In this data descriptor, we report a large dataset of non-equilibrium DFT total energy calculations for organic molecules. In total, we provide access to the total energies of ~20 M molecular conformations for 57,462 molecules from the GDB database^26,27, which samples both chemical and conformational degrees of freedom at the same time. As the accuracy of modern ML methods for molecules in equilibrium on the QM9 benchmark achieved 1 kcal×mol⁻¹, ANI-1 provides 100x more data and a much more challenging task to learn. Therefore, we expect it will become a new standard benchmark of comparison for current and future methods in the machine learned potential community. More importantly, it is a sound foundation for the development of future general-purpose machine learned potentials, providing an exhaustive head start on data generation, which can be augmented with future data sets covering relevant regions of chemical space.

Methods

QM calculations

All electronic structure calculations are carried out with the ωB97x (ref. 30) density functional and the 6–31 G(d) basis set³¹ in the Gaussian 09 (ref. 32) electronic structure package. ωB97x is a hybrid-meta GGA functional³⁰, which has been shown to be chemically accurate compared to high-level CCSD(T) calculations^33–37.

Molecular geometry generation

The GDB-11 database^26,27 provides an exhaustive search of stable and chemically viable molecules, supplied in the SMILES [www.opensmiles.org] string format, containing C, N, O, and F atoms with up to 11 of these ‘heavy’ atoms. Hydrogen atoms are added through the RDKit cheminformatics software package [www.rdkit.org] to make molecular structures that are charge neutral and have a singlet electronic ground state. The ANI-1 data set presented here is built from an exhaustive sampling of a subset of the GDB-11 database containing molecules with between 1 and 8 heavy atoms and limiting the atomic species to C, N, and O. This leaves a subset of 57,947 starting molecules. All molecules are neutral and with a singlet electronic ground state. The conformation generation process is carried out in five steps starting with these 57,947 molecules. The steps are listed below and qualitatively depicted in Fig. 1.

Scheme for generating non-equilibrium conformations of 57,462 molecules from the GDB-11 database. The goal with this scheme is to generate a ‘window’ of the potential surface around each optimized equilibrium structure.

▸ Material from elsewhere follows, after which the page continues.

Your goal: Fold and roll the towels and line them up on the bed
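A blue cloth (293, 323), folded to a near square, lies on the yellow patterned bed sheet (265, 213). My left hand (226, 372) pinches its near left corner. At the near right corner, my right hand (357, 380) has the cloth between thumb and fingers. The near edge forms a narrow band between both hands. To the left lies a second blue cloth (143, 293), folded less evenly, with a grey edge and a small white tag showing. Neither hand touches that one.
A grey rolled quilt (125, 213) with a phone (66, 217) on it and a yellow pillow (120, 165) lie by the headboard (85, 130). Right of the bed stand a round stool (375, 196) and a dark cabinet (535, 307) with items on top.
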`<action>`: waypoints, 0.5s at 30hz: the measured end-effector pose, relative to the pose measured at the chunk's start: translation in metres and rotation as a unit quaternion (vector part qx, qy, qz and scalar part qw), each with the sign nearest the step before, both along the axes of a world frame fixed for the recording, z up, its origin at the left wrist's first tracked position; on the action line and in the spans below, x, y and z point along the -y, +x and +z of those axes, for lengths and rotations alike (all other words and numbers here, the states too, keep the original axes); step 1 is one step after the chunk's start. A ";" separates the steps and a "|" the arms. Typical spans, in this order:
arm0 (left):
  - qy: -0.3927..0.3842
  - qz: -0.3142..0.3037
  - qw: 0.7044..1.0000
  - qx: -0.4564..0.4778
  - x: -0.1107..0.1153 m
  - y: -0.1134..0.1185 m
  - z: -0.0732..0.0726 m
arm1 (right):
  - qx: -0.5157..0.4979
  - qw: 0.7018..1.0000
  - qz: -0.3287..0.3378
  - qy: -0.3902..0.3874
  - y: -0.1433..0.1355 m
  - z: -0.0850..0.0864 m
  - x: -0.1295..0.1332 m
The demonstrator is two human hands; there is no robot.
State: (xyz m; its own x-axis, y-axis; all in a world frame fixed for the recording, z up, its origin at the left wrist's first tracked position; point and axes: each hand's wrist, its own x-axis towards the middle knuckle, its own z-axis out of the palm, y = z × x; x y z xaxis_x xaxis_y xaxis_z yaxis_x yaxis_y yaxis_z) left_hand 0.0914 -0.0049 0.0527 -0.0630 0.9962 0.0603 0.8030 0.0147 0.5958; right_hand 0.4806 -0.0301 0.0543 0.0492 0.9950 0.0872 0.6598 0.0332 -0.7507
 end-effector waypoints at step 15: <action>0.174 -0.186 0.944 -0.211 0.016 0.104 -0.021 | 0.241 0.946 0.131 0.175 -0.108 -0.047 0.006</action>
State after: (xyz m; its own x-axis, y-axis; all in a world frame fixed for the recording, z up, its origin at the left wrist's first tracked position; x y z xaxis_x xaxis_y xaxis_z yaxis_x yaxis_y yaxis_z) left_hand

Smiles strings from the GDB-11 subset described above are used to generate 3D conformations using RDKit. Also with RDKit, all structures are saturated with hydrogens such that each has charge 0 and multiplicity 1. The 3D structures are then pre-optimized to a stationary point using the MMFF94 force field³⁸ as implemented in RDKit.

At the chosen DFT or ab-initio level of theory, geometries are optimized until energy minima convergence. Optimization is carried out using Gaussian 09’s default method and convergence criteria. Obtained geometries correspond to the first stationary point reached on the potential surface and correspond to some local minima or in a rare case to a saddle point. If convergence fails, the structure is not included in the data set. At this step, 485 (0.84% of total) molecules failed to converge during the structural optimization. The final data set is built from these 57,462 equilibrium geometries. Finally, for each of the 57,462 structurally optimized molecules, a normal mode calculation is performed in the Gaussian 09 package to obtained normal mode coordinates and their associated force constants. This is accomplished using the UltraFine DFT grid option with the ωB97x density functional.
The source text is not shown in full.